Background: Lung cancer, a prevalent and deadly malignancy, is classified into small cell lung cancer (SCLC) and non-small cell lung cancer (NSCLC). SCLC is further subdivided into four molecular subtypes-SCLC-A, SCLC-N, SCLC-P, and SCLC-I-based on key transcription factor expression.

Methods: Immunohistochemistry (IHC) was used to assess ASCL1, NEUROD1, and POU2F3 expression in tumor tissues. The H-Score quantified these results. Clinical characteristics, overall survival (OS), progression-free survival (PFS), and treatment responses were analyzed by subtype, and sensitivity to different treatments was assessed. Risk factors were identified through univariate and multivariate analyses.

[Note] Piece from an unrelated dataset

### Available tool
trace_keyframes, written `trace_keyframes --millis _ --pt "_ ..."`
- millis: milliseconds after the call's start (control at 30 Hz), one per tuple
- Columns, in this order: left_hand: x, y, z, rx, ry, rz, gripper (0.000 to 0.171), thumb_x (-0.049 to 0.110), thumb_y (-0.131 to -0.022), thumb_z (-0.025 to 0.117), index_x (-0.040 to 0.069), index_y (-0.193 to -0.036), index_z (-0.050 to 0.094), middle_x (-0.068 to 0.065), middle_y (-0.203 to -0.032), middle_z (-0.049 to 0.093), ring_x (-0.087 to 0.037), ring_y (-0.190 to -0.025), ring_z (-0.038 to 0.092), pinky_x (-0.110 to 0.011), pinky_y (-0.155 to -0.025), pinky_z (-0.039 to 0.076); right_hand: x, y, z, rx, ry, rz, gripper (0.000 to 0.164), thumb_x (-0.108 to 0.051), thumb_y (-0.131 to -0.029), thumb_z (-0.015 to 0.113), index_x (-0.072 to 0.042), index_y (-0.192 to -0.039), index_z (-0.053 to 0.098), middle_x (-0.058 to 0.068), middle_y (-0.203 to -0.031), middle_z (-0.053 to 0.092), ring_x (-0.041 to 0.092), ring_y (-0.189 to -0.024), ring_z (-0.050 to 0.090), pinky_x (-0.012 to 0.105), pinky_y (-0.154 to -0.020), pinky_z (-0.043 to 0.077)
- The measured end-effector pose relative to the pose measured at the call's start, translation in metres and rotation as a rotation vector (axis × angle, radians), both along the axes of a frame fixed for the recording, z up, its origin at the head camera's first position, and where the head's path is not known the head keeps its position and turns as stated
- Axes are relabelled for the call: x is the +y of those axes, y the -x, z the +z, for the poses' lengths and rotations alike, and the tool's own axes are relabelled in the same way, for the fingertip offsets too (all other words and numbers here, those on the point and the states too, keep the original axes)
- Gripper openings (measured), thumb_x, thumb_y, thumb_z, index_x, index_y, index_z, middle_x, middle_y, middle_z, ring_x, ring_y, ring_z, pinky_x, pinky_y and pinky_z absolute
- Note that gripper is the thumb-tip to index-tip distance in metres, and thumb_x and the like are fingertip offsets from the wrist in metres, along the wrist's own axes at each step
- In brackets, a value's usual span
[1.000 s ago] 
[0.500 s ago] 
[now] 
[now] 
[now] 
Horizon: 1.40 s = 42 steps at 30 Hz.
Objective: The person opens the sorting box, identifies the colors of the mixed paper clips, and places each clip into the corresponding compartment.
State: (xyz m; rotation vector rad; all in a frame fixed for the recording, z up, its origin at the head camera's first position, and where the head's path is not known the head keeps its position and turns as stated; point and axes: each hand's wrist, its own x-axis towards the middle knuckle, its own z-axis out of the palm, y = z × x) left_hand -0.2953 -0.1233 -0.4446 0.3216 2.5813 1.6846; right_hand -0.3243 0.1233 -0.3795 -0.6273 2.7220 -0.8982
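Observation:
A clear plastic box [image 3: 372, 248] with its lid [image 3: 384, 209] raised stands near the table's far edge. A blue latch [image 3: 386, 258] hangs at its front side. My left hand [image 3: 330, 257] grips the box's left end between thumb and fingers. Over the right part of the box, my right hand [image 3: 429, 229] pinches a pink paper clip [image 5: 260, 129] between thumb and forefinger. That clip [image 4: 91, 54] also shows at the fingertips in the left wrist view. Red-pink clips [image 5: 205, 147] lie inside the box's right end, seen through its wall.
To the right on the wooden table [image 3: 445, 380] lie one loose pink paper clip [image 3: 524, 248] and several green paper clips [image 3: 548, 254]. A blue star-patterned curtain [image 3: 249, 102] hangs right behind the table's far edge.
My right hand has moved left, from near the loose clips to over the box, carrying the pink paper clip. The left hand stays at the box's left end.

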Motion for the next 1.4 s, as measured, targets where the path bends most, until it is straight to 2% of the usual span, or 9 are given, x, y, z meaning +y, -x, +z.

Results: IHC and H-Score analysis showed that POU2F3 expression was mutually exclusive with ASCL1 or NEUROD1. Subtype distribution was as follows: SCLC-A (40 %), SCLC-N (33 %), SCLC-P (7 %), and SCLC-I (20 %). There were no significant differences in baseline characteristics, OS (p = 0.829), or PFS (p = 0.924) among subtypes. However, the SCLC-I subtype showed a trend toward improved outcomes with platinum-based doublet chemotherapy plus immune checkpoint inhibitors. Multivariate COX regression identified M stage (HR: 1.72, 95 % CI: 1.13-2.63, p = 0.012) and bone metastasis at diagnosis (HR: 1.58, 95 % CI: 1.02-2.43, p = 0.040) as independent risk factors.

Conclusion: This study confirmed the SCLC subtyping based on key transcription factors. While no significant differences in OS and PFS among subtypes were found, the SCLC-I subtype showed potential benefit from platinum-based chemotherapy combined with immune checkpoint inhibitors. M stage and bone metastasis at diagnosis were identified as independent risk factors for SCLC.